» INSTRUCTIONS FOR THE TASK
Two lines in the data below mark the range: the one with "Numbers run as" and the one with "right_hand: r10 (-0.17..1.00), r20". Return both, along with every line between them, exactly.

» SUPPLIED MATERIAL
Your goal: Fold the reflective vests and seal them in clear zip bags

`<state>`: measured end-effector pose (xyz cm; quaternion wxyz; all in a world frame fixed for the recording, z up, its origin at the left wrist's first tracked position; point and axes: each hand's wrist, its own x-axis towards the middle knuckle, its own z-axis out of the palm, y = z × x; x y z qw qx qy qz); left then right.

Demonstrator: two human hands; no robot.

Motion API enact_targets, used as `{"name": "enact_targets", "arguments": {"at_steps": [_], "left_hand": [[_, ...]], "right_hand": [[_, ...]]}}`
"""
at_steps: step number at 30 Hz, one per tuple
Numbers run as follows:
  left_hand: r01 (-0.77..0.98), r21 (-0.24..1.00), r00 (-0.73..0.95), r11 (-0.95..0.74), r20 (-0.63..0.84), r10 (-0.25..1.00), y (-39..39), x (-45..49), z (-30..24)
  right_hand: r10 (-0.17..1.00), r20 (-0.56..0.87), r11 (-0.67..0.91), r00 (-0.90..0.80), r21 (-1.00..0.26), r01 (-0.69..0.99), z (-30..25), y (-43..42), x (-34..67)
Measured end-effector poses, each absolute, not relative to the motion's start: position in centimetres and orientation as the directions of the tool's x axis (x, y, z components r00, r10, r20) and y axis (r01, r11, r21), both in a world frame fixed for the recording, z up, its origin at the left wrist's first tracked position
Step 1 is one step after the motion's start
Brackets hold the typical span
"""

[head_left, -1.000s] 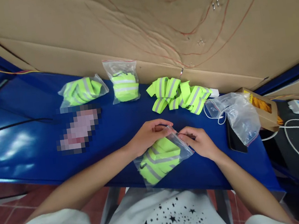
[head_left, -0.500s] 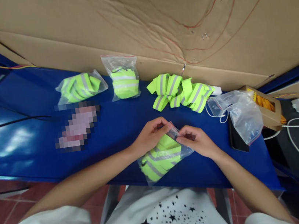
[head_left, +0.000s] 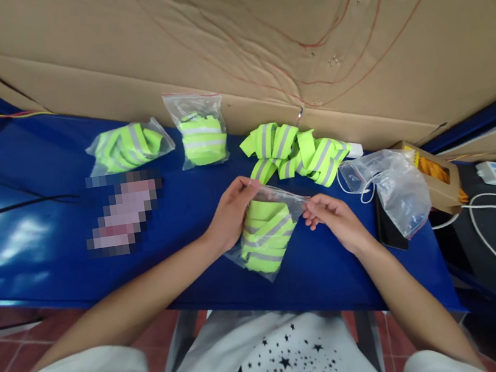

» OUTPUT OF THE TASK
Numbers run as follows:
  left_hand: r01 (-0.77..0.98), r21 (-0.24..1.00), r00 (-0.73..0.95), r11 (-0.95..0.74), r20 (-0.63..0.84), r10 (-0.25..1.00), y (-39..39), x (-45..49), z (-30..24)
  right_hand: r10 (-0.17..1.00), r20 (-0.56..0.87), r11 (-0.67..0.91), r00 (-0.90..0.80), r21 (-1.00..0.26), r01 (-0.69..0.99), z (-30..25), y (-43..42), x (-34..67)

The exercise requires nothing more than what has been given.